Cloud Infrastructure

Multi-Cloud Infrastructure as Code with Terraform: Lessons Learned

April 20, 2025
14 min read
By Infrastructure Team

Best practices for managing infrastructure across AWS, GCP, and Azure using Terraform, including state management, modules, and CI/CD integration.

Introduction: Why Multi-Cloud with Terraform?

Managing infrastructure across AWS, Azure, and GCP manually is a recipe for disaster. Terraform enables consistent, repeatable infrastructure deployment across all clouds.

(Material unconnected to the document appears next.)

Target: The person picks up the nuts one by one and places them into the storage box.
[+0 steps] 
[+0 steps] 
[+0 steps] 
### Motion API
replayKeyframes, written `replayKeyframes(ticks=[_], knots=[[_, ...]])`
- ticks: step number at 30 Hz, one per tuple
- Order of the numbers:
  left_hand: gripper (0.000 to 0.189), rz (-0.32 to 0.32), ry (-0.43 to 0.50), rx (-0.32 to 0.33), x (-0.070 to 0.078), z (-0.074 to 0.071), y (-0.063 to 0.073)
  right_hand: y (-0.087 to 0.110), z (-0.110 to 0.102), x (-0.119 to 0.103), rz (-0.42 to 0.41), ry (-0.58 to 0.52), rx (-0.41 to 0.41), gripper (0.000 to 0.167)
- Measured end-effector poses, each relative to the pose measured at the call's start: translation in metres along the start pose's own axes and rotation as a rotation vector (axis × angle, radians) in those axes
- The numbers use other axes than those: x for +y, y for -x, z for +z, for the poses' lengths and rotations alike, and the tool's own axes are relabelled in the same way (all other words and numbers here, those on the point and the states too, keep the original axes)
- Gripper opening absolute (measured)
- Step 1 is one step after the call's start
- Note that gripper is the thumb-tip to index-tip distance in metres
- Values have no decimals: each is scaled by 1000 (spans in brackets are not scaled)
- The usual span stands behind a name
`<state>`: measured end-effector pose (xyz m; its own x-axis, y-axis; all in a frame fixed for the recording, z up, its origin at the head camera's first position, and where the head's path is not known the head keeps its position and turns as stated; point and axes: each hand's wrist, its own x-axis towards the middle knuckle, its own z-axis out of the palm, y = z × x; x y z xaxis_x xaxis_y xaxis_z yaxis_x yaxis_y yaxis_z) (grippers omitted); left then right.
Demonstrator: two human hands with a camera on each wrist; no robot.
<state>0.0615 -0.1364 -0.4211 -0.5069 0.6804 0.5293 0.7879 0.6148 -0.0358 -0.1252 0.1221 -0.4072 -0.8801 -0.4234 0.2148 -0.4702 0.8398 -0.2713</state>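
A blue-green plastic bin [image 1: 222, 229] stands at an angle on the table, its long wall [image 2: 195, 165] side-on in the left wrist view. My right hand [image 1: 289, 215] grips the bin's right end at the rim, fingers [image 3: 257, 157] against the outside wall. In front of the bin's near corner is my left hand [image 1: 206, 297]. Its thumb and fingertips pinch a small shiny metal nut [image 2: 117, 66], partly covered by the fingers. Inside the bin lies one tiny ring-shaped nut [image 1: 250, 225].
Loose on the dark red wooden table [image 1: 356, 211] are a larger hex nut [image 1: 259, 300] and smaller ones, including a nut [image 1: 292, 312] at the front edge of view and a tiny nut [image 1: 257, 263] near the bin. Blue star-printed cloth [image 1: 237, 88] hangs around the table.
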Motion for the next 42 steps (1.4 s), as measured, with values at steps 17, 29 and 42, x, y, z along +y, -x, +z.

  • Single tool, multiple clouds
  • Infrastructure as Code (version controlled, reviewable)
  • State management and drift detection
  • Modular and reusable components
  • Plan before apply (no surprises)
  1. 1.Disaster Recovery: Primary in AWS, failover in Azure
  2. 2.Vendor Diversification: Avoid single-vendor lock-in
  3. 3.Cost Optimization: Use cheapest region/service for each workload
  4. 4.Regulatory Compliance: Data residency requirements
  5. 5.Best-of-Breed: Use best service from each cloud
  • Level 1: Manual state, no modules (1-2 engineers)
  • Level 2: Remote state, basic modules (5-10 engineers)
  • Level 3: Workspaces, CI/CD, governance (10-50 engineers)
  • Level 4: Platform team, custom modules, policy as code (50+ engineers)

Production infrastructure managed: 2,000+ resources across 3 clouds, 15+ regions.

State Management

Terraform state is critical-it tracks your infrastructure and enables collaboration.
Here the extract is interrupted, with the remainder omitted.